### PROBLEM REQUIREMENTS
Return all lines from the listing below in which "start" appears.

### GIVEN DATA
──────
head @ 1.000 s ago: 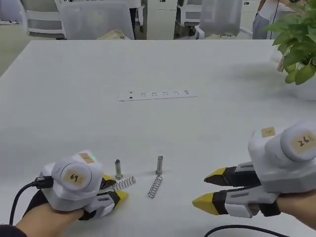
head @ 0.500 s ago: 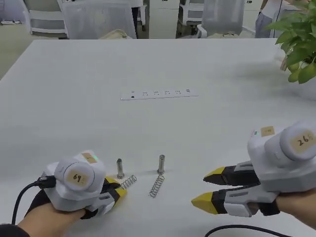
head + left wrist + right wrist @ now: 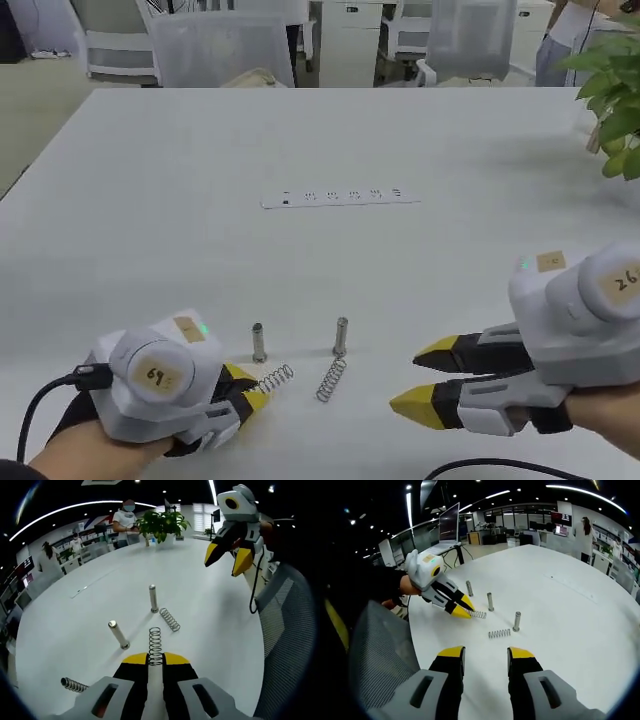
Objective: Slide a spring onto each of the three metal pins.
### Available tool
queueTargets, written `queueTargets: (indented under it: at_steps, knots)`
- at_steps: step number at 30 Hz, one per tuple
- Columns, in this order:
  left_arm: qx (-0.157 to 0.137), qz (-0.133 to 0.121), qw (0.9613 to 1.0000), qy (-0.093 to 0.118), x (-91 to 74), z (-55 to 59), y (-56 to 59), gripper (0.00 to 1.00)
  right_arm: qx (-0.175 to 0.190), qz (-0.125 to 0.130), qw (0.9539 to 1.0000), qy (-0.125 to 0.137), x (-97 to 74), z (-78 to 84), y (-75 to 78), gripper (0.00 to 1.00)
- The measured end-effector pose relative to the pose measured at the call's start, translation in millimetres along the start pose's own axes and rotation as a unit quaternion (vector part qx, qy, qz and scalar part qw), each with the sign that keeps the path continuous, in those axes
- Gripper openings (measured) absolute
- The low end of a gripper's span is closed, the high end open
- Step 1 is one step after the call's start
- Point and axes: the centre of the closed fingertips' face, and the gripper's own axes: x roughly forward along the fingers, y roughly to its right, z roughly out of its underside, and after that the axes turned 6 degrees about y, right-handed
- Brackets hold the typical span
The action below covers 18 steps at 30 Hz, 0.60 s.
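My left gripper point(image 3: 250, 392) sits at the table's near left, shut on the end of a spring point(image 3: 276, 378) that sticks out ahead of its jaws point(image 3: 155, 645). Two bare metal pins point(image 3: 259, 342) point(image 3: 341, 336) stand upright just beyond it. A loose spring point(image 3: 331, 378) lies flat by the right-hand pin. In the right gripper view a third pin point(image 3: 469, 588) stands behind the left gripper point(image 3: 465, 611) and looks wrapped in a spring. My right gripper point(image 3: 418, 380) hovers open to the right of the pins, with nothing between its jaws point(image 3: 485, 654).
A white power strip point(image 3: 340, 197) lies mid-table. A potted plant point(image 3: 622, 95) stands at the far right edge. Chairs and bins line the far side. A black cable point(image 3: 40, 400) trails from the left gripper. A person point(image 3: 125, 522) stands beyond the table.
The head camera has shifted a little. My left gripper's jaws have come together on the spring's end near the left pin. The right gripper has barely moved.
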Motion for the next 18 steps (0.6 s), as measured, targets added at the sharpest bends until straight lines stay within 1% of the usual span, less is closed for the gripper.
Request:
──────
### OUTPUT BELOW
- The measured end-effector pose relative to the pose measured at the call's start, translation in millimetres along the start pose's own axes and rotation as a unit quaternion (vector part qx, qy, qz and scalar part qw), each with the sign that keeps the path continuous, in those axes
- Step 1 is one step after the call's start

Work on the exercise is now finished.